## EXERCISE DESCRIPTION
Copy all data exactly. Skip pictures.

## RECORDED DATA
Content starts
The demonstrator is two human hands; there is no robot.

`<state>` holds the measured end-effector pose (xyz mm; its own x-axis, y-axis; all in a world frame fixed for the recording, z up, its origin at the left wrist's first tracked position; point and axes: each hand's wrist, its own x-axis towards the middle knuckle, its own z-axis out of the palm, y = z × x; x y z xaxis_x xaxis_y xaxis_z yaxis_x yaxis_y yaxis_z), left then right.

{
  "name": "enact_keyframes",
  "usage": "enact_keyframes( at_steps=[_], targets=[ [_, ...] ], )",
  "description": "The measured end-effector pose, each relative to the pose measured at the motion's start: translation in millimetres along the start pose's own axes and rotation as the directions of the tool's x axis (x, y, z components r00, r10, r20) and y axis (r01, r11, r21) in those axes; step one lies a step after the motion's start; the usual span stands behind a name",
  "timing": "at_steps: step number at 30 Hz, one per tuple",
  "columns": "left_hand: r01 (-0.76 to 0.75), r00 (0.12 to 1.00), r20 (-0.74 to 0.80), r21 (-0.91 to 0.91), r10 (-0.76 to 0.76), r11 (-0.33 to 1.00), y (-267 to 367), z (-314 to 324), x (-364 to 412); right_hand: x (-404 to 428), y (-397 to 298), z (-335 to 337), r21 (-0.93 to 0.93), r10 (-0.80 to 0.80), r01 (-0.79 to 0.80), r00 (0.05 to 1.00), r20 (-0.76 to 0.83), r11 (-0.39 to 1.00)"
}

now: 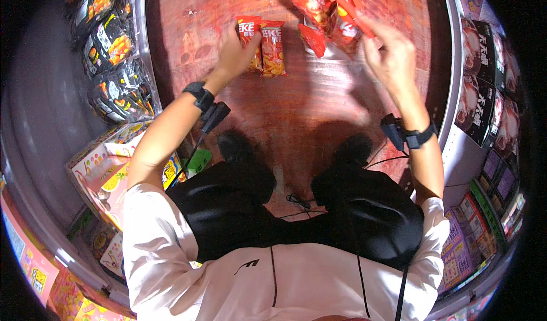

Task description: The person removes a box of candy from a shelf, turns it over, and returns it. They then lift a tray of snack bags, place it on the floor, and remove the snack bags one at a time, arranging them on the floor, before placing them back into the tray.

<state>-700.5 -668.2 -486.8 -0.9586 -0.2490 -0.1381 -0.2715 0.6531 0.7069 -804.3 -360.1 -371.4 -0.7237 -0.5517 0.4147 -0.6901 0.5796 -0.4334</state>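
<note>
My left hand [237, 51] spans a red snack packet [248, 25], with the thumb and fingers on either side of it. A second red snack packet [272, 49] lies flat beside it on the reddish wooden floor [295, 107]. Farther right, my right hand [391, 47], slightly blurred, pinches the edge of a red packet [351, 15] at the side of a loose pile. That pile of red snack bags [308, 4] reaches the top of the view, and part of a silvery wrapping [333, 52] shows under it.
Shelves flank me on both sides. Black snack bags [115, 47] and an open colourful carton [107, 171] are on the left. Black printed boxes [476, 103] stand on the right. A green object [199, 160] lies by my left leg, and a thin cable [299, 201] runs between my feet.
</note>
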Motion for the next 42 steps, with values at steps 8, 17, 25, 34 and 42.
enact_keyframes(
  at_steps=[8,17,25,34,42],
  targets=[
    [-0.422,0.881,-0.062,-0.552,0.469,0.719,99.4,-38.2,8.1,36.0,-34.5,-25.6,0.534,0.168,-0.078,0.978,-0.123,0.842],
    [0.132,0.966,0.258,-0.503,0.003,0.854,80.3,-32.6,2.2,22.6,-23.4,5.7,0.456,0.194,-0.223,0.975,0.109,0.862],
    [0.589,0.794,0.412,-0.339,-0.447,0.734,-21.0,-46.2,1.2,-0.4,-13.4,20.2,0.358,0.266,-0.404,0.887,0.377,0.842],
    [0.248,0.958,0.143,0.026,-0.249,0.968,-61.2,-16.5,-16.4,-11.6,-30.0,56.2,0.14,0.115,-0.188,0.904,0.412,0.972],
    [-0.32,0.935,0.145,-0.051,0.324,0.946,69.8,0.1,1.6,-17.6,-17.9,57.3,0.203,0.152,-0.246,0.907,0.393,0.948]
  ],
)
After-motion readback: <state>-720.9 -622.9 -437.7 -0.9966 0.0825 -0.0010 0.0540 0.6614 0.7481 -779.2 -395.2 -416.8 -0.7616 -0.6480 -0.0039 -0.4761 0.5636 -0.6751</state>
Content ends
## YOUR SOLUTION
The demonstrator is two human hands; there is no robot.

`<state>` holds the measured end-effector pose (xyz mm; its own x-axis, y-axis; all in a world frame fixed for the recording, z up, its origin at the left wrist's first tracked position; point and axes: each hand's wrist, its own x-axis towards the middle knuckle, its own z-axis out of the palm, y = z × x; x y z xaxis_x xaxis_y xaxis_z yaxis_x yaxis_y yaxis_z), left then right.

{
  "name": "enact_keyframes",
  "usage": "enact_keyframes( at_steps=[_], targets=[ [_, ...] ], )",
  "description": "The measured end-effector pose, each relative to the pose measured at the motion's start: translation in millimetres along the start pose's own axes and rotation as the directions of the tool's x axis (x, y, z components r00, r10, r20) and y axis (r01, r11, r21) in those axes; step one lies a step after the motion's start; the usual span stands behind a name",
  "timing": "at_steps: step number at 30 Hz, one per tuple",
  "columns": "left_hand: r01 (-0.76 to 0.75), r00 (0.12 to 1.00), r20 (-0.74 to 0.80), r21 (-0.91 to 0.91), r10 (-0.76 to 0.76), r11 (-0.33 to 1.00), y (-267 to 367), z (-314 to 324), x (-364 to 412); right_hand: x (-404 to 428), y (-397 to 298), z (-335 to 337), r21 (-0.93 to 0.93), r10 (-0.80 to 0.80), r01 (-0.79 to 0.80), r00 (0.05 to 1.00), r20 (-0.76 to 0.83), r11 (-0.39 to 1.00)"
}

now: 

Task description: The person removes a box of candy from a shelf, turns it over, and returns it. They then lift a tray of snack bags, place it on the floor, and remove the snack bags one at a time, arranging them on the floor, before placing them back into the tray.

<state>-700.5 -668.2 -486.8 -0.9586 -0.2490 -0.1381 -0.2715 0.6531 0.7069 -804.3 -360.1 -371.4 -0.7237 -0.5517 0.4147 -0.6901 0.5796 -0.4334</state>
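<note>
My left hand [237, 51] spans a red snack packet [248, 25], with the thumb and fingers on either side of it. A second red snack packet [272, 49] lies flat beside it on the reddish wooden floor [295, 107]. Farther right, my right hand [391, 47], slightly blurred, pinches the edge of a red packet [351, 15] at the side of a loose pile. That pile of red snack bags [308, 4] reaches the top of the view, and part of a silvery wrapping [333, 52] shows under it.
Shelves flank me on both sides. Black snack bags [115, 47] and an open colourful carton [107, 171] are on the left. Black printed boxes [476, 103] stand on the right. A green object [199, 160] lies by my left leg, and a thin cable [299, 201] runs between my feet.
</note>
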Motion for the next 42 steps, with values at steps 8, 17, 25, 34 and 42.
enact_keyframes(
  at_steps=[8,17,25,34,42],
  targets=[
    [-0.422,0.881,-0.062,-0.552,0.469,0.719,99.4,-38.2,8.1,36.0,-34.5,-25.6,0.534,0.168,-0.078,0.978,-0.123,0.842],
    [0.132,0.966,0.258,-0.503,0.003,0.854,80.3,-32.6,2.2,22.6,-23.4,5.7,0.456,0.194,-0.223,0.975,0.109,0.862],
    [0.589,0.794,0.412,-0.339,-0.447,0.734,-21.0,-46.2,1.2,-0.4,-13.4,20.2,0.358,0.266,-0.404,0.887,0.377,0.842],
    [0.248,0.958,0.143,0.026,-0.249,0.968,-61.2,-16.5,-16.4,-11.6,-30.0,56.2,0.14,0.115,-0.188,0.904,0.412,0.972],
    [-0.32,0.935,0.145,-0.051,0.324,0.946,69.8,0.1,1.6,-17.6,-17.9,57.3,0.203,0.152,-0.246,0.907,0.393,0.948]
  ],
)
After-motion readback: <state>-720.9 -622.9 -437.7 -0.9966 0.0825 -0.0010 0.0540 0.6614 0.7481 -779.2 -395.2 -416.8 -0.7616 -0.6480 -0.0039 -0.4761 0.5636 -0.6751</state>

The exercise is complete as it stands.